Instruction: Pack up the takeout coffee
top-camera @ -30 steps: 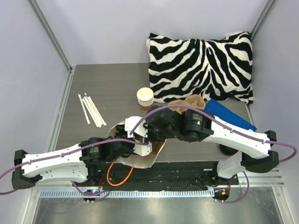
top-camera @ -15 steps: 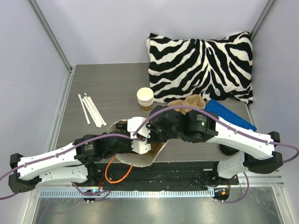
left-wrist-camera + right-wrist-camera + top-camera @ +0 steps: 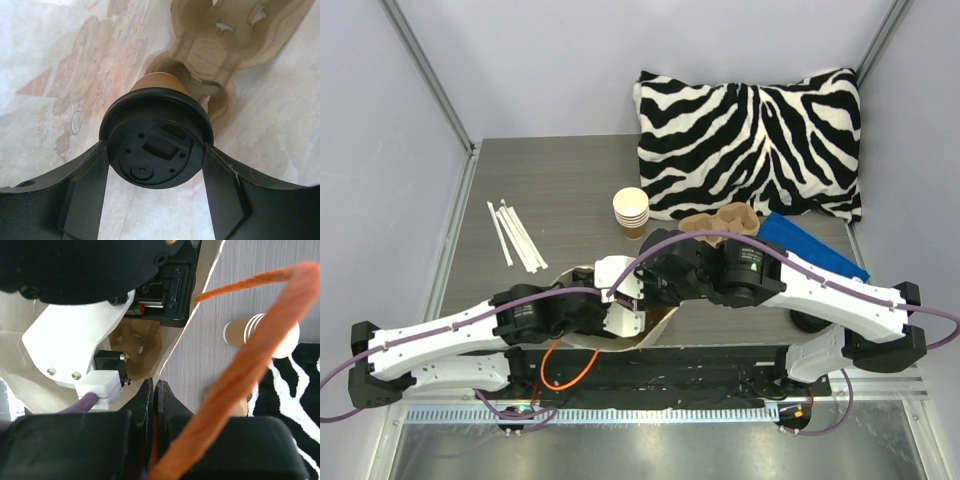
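Note:
The takeout coffee (image 3: 155,145), a brown cup with a black lid, is seen lid-first in the left wrist view. My left gripper (image 3: 155,152) is shut on it, one finger against each side of the lid. The cup's base points into a well of a pulp cup carrier (image 3: 215,50) inside the pale paper bag (image 3: 60,60). My right gripper (image 3: 155,387) is shut on the bag's rim (image 3: 175,350), with the orange handle (image 3: 250,355) running past it. In the top view both wrists meet at the bag's mouth (image 3: 582,268), and the cup is hidden there.
A stack of lidless cream cups (image 3: 631,210) stands behind the bag. Another pulp carrier (image 3: 725,218) and a blue flat item (image 3: 810,245) lie by the zebra pillow (image 3: 750,140). White wrapped straws (image 3: 515,238) lie at the left. An orange handle loop (image 3: 560,370) hangs over the front edge.
My left arm has pushed to the right, deeper into the bag. The right wrist has shifted slightly and keeps its hold on the rim.

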Motion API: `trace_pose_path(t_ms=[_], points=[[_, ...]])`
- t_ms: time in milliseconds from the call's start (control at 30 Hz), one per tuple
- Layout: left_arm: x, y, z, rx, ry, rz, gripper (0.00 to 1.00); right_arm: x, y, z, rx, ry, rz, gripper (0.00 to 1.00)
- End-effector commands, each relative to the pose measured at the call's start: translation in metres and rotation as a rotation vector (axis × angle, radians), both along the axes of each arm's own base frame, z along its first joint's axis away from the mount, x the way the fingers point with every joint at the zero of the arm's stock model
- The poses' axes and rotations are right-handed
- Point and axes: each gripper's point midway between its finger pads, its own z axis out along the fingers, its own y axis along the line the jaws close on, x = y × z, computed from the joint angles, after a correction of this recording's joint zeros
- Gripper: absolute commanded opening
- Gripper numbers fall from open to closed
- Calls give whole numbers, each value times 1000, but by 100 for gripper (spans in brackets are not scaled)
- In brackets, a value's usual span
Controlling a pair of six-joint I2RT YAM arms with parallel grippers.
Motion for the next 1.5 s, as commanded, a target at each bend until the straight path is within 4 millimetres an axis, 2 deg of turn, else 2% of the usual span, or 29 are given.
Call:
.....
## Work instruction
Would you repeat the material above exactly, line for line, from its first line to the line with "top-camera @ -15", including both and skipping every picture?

## Answer box
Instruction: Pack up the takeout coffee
top-camera @ -30 steps: 
top-camera @ -15 steps: 

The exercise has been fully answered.